Artificial intelligence trained to find disease-related genes
Researchers have developed an artificial neural network using deep learning to identify genes that are related to disease.
An artificial neural network has revealed patterns in huge amounts of gene expression data and discovered groups of disease-related genes. The developers, from Linköping University, Sweden, hope that the method can eventually be applied within precision medicine and individualised treatment.
The scientists created maps of biological systems based on how different proteins or genes interact with each other. Using artificial intelligence (AI), they investigated whether it is possible to discover biological networks with deep learning, in which entities known as artificial neural networks are trained by experimental data.
“We have for the first time used deep learning to find disease-related genes. This is a very powerful method in the analysis of huge amounts of biological information, or ‘big data’,” said Sanjiv Dwivedi, from the Department of Physics, Chemistry and Biology (IFM) at Linköping University.
The scientists used a large database with information about the expression patterns of 20,000 genes in a large number of people. The information was ‘unsorted’, as the researchers did not give the artificial neural network data about which gene expression patterns were from people with diseases and which were from healthy people. The AI model was then trained to find patterns of gene expression.
Artificial neural networks consist of several layers in which information is mathematically processed. The system comprises an input layer and an output layer that delivers the result of the information processing. Between these two, are several hidden layers in which calculations are carried out. When the scientists trained the artificial neural network, they wondered whether it was possible to understand exactly how it works.
“When we analysed our neural network, it turned out that the first hidden layer represented to a large extent interactions between various proteins.
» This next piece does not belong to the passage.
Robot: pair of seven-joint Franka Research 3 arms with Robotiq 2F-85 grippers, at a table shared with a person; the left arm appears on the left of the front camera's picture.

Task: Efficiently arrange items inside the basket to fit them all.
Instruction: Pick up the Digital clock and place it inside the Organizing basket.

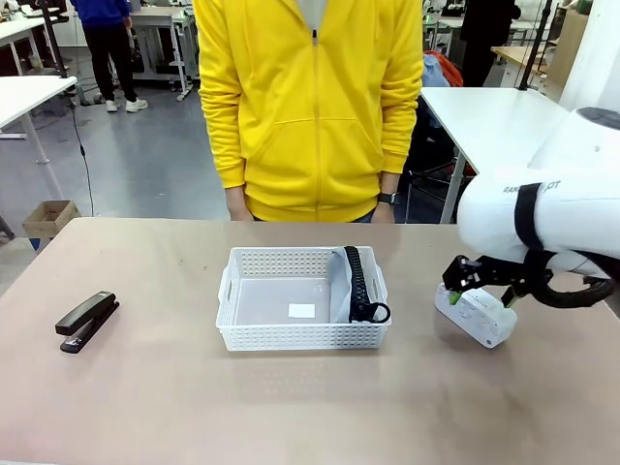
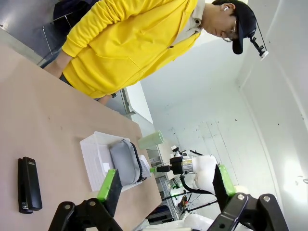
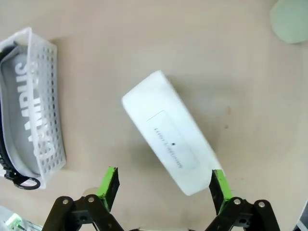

Deeper in the model, in contrast, on the third level, we found groups of different cell types. It’s extremely interesting that this type of biologically relevant grouping is automatically produced, given that our network has started from unclassified gene expression data,” said Mika Gustafsson, senior lecturer at IFM and leader of the study.
The scientists then investigated whether their model of gene expression could be used to determine which gene expression patterns are associated with disease and which is healthy. They confirmed that the model finds relevant patterns that validate biological mechanisms in the body. Since the model has been trained using unclassified data, it is possible that the artificial neural network has found totally new patterns. The researchers plan now to investigate whether such, previously unknown patterns, are relevant from a biological perspective.
“We believe that the key to progress in the field is to understand the neural network. This can teach us new things about biological contexts, such as diseases in which many factors interact. And we believe that our method gives models that are easier to generalise and that can be used for many different types of biological information,” said Gustafsson.
The study was published in Nature Communications.